[Start of Attachment]
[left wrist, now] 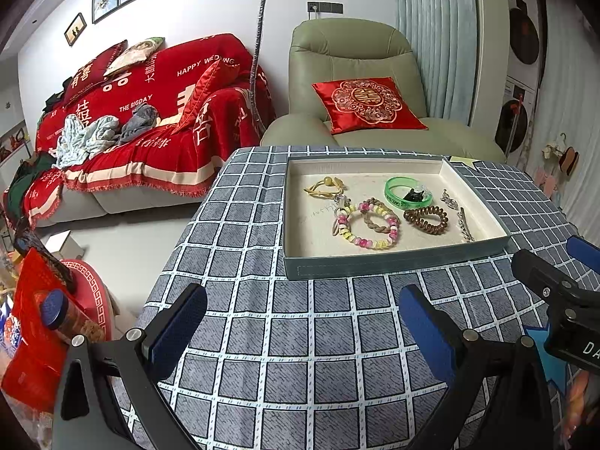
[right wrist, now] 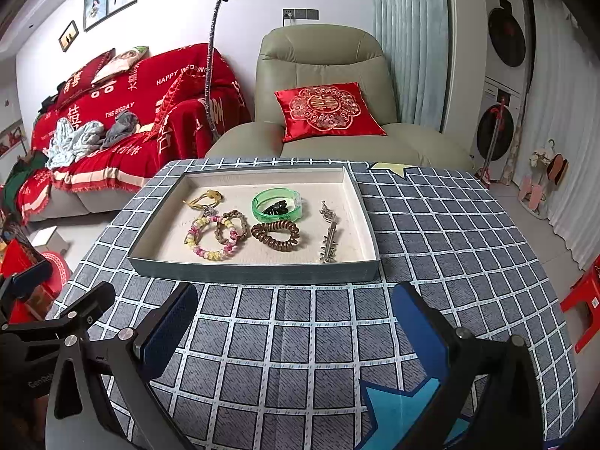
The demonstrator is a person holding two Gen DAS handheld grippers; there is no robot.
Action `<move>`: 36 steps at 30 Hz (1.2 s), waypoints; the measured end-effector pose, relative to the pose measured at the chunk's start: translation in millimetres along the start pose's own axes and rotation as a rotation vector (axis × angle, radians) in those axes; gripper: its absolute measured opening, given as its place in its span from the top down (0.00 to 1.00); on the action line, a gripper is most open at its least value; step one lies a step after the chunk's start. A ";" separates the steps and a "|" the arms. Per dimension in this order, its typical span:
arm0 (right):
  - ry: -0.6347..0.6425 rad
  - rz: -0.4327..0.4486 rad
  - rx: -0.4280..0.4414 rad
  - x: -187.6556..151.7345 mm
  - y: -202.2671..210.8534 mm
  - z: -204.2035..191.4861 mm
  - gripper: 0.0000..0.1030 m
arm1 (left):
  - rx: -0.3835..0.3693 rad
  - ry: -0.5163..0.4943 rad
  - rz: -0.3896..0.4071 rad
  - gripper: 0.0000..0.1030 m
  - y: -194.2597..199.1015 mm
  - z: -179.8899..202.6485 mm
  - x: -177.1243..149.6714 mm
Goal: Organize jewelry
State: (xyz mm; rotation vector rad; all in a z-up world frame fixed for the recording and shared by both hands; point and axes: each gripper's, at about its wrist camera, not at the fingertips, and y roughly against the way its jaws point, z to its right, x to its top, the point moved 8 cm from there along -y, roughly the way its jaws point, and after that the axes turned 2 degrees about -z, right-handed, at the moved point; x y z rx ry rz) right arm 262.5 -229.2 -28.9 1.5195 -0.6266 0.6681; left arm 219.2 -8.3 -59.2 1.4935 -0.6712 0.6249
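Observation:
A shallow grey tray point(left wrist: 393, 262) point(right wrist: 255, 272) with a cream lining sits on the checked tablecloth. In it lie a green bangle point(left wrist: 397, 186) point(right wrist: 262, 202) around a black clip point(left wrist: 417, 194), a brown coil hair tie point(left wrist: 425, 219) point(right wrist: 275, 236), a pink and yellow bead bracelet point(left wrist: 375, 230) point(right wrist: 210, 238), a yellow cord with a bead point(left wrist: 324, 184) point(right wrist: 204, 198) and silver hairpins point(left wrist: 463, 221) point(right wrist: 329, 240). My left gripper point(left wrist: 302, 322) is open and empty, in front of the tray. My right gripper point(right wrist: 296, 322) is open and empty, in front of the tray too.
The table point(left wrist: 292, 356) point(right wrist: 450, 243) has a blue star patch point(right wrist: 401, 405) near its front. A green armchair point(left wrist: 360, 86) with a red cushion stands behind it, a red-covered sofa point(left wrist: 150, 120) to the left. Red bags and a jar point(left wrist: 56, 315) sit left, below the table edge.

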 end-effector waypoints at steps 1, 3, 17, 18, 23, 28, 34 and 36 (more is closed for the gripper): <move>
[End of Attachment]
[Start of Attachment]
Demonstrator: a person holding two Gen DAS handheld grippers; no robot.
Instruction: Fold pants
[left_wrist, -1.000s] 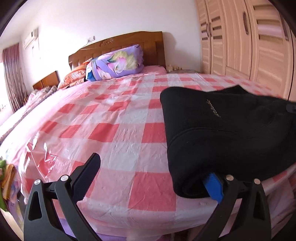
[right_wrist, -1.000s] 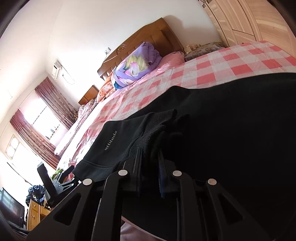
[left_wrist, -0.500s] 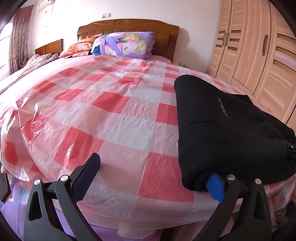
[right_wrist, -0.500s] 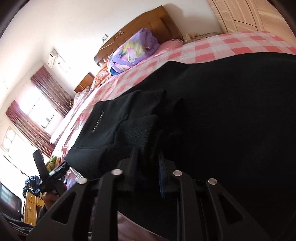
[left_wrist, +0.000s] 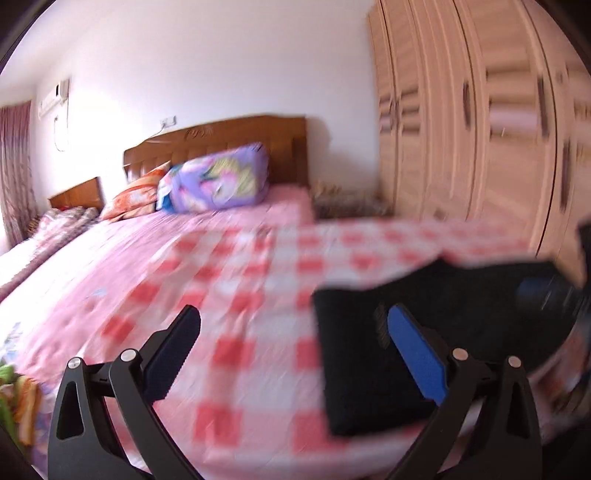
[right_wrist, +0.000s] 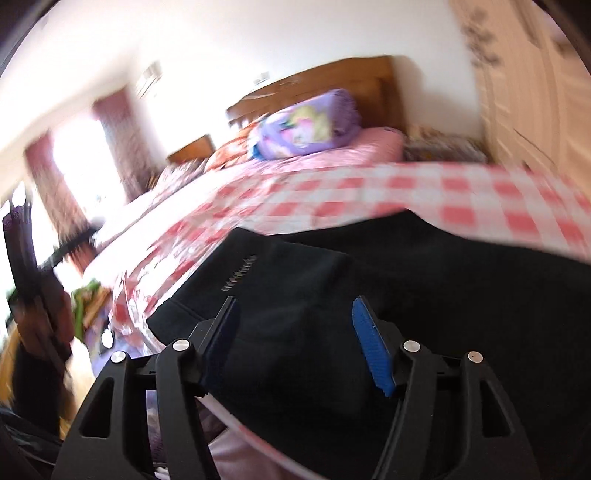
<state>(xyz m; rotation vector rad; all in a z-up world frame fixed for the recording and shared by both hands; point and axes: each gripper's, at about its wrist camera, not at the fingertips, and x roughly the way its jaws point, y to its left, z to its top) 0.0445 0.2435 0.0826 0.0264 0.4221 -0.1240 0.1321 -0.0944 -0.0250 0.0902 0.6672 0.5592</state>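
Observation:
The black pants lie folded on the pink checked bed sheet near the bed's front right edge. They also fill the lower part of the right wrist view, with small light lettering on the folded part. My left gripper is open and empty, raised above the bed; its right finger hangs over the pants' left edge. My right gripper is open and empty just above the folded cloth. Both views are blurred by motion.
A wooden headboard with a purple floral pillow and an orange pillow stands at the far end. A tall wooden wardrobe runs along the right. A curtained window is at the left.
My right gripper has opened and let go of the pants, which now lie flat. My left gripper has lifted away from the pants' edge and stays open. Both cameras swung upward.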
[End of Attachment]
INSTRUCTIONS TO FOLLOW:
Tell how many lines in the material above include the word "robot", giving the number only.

RESPONSE AREA:
2